The GPLv2 license governs the distribution of software licensed with said
license. It forces anyone who distributes a GPL binary to also distribute the
source code used to build that binary.

If in order to build that particular binary you had to include some other
code, then you have to provide the sources for that code as well. Furthermore,
that code you provide must be distributed in turn under the GPL license. Any
such "added code" becomes part of the thing you distribute and thus
constitutes "derivative work".

The key thing here is that it doesn't matter if the "added code" is just some
bit of extra functionality of if it's the "whole thing" while the GPL code is
just one header. When you build a kernel module, you have use some GPLd
headers at the very least.

This last point technically taints a binary kernel module and forces you to
release all the sources used to build it _and_ release those sources as GPL.

However there are two interesting points here:

1\. Distribution

Notice how the license only mentions distribution.

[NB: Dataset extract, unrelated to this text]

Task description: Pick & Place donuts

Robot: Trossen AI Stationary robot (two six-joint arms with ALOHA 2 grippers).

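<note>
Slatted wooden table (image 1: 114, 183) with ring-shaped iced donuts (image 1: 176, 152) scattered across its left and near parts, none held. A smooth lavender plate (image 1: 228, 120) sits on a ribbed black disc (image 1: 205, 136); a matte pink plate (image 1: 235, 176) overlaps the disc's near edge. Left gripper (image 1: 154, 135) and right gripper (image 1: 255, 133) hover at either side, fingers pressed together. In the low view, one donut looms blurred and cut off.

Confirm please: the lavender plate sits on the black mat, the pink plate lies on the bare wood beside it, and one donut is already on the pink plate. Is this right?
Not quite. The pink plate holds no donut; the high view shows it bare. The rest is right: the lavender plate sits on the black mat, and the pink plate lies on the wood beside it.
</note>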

You are allowed to do
whatever you want with a GPL source that you hold on your hands: you can
change it, add some code, link it with other code. There is absolutely nothing
forcing you to immediately release your derivate work to the public and thus
nothing forcing you to release the sources of your derivate work.

This means, that if you build a kernel module on your machine, from a mixture
of sources with GPL and an other licence; you didn't violate the GPL (whether
you violated the other license, it depends on that other license).

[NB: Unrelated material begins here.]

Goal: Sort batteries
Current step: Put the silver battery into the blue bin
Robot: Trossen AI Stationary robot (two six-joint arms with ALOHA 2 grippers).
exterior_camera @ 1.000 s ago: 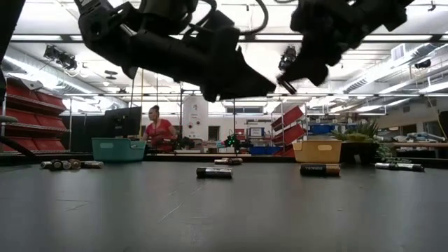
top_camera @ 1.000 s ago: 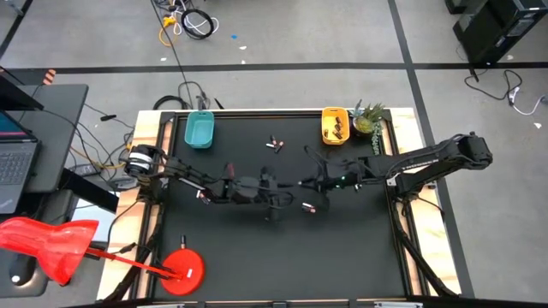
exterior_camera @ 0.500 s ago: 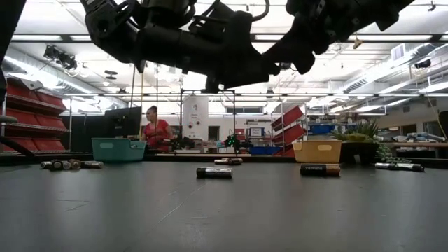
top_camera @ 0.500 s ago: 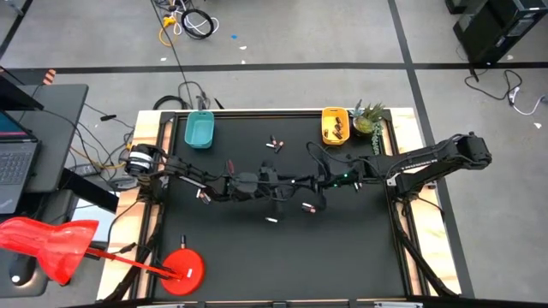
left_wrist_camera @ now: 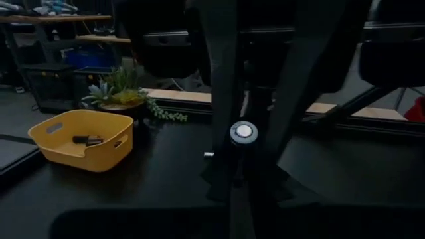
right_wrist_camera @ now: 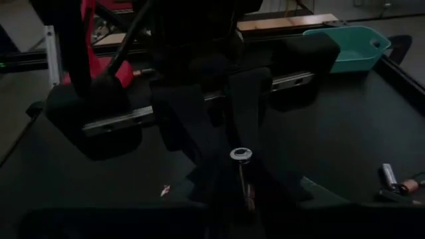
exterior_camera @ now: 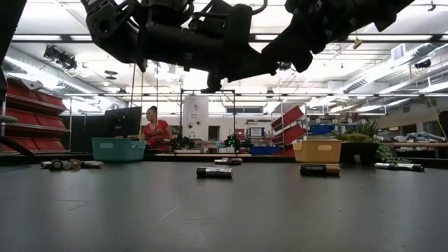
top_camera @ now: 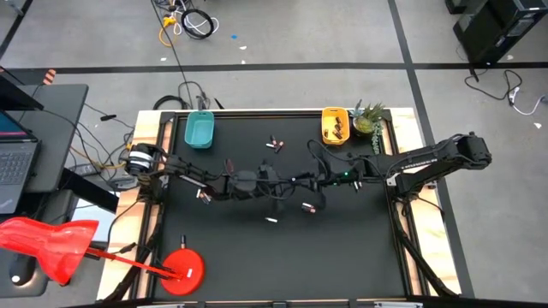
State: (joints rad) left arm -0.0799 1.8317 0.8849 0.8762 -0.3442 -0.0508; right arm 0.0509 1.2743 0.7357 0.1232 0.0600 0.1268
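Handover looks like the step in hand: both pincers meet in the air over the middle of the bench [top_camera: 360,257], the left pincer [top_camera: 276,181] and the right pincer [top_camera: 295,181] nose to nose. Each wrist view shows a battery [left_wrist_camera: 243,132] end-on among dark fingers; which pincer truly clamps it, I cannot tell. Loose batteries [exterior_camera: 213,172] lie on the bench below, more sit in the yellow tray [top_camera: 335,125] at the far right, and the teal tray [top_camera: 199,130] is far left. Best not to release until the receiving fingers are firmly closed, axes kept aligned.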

Please read very informative:

[http://zfsonlinux.org/faq.html#WhatAboutTheLicensingIssue](http://zfsonlinux.org/faq.html#WhatAboutTheLicensingIssue)

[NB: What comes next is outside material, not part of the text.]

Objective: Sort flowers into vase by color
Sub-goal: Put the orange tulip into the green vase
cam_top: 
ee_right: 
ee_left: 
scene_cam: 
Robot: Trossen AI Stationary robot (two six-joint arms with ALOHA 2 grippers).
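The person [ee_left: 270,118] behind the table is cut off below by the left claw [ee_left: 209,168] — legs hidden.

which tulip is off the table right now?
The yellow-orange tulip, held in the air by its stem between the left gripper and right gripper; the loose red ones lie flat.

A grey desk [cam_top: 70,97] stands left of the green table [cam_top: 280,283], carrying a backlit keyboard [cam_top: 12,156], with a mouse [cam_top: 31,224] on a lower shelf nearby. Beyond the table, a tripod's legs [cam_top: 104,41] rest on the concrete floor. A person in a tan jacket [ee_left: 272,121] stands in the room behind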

TL;DR: ^^^ In the case of the kernel, this prevents us from distributing ZFS
as part of the kernel binary. However, there is nothing in either license that
prevents distributing it in the form of a binary module or in the form of
source code.

2\. Exemptions

[http://www.gnu.org/licenses/old-
licenses/gpl-2.0.en.html](http://www.gnu.org/licenses/old-
licenses/gpl-2.0.en.html)

    
    
        However, as a special exception, the source code distributed need not include anything that is normally distributed (in either source or binary form) with the major components (compiler, kernel, and so on) of the operating system on which the executable runs, unless that component itself accompanies the executable.
    

This has a much less clear interpretation in the context of kernel modules.
This clause is mainly intended to allow you to use GPL software on a
proprietary operating systems as well as running proprietary software on GPL
operating systems. You can compile it: which means you can include headers
provided by the compiler and OS. And you can run it: which means you can
invoke system calls and/or link it with possibly proprietary libraries that
make up the main interface.

I have no idea whether in the context of a kernel module, the kernel internal
API can fall under this category, given that it's arguable that it doesn't
make up the "main interface" of the linux OS.

\----

How does this relate to the article from canonical ?

They are claiming something entirely different. They claim that the ZFS kernel
module is "evidently" not a derivate work on the grounds that it's self
contained and they cite existing exemptions for other binary drivers such as
those by nvidia.

They don't explicitly mention the exemption on the aforementioned point in the
GPLv2 license text.

Thus, it's not clear how this will affect the observation of the GPL license
and whether it will set a precedent at least for all cases where one can argue
that the binary blob is linked against an well define interface that is meant
to provide an "execution environment". (e.g. plugins, kernel modules, binaries
running inside an OS). Not sure if setting this precedent will eventually
erode the general case of linking though.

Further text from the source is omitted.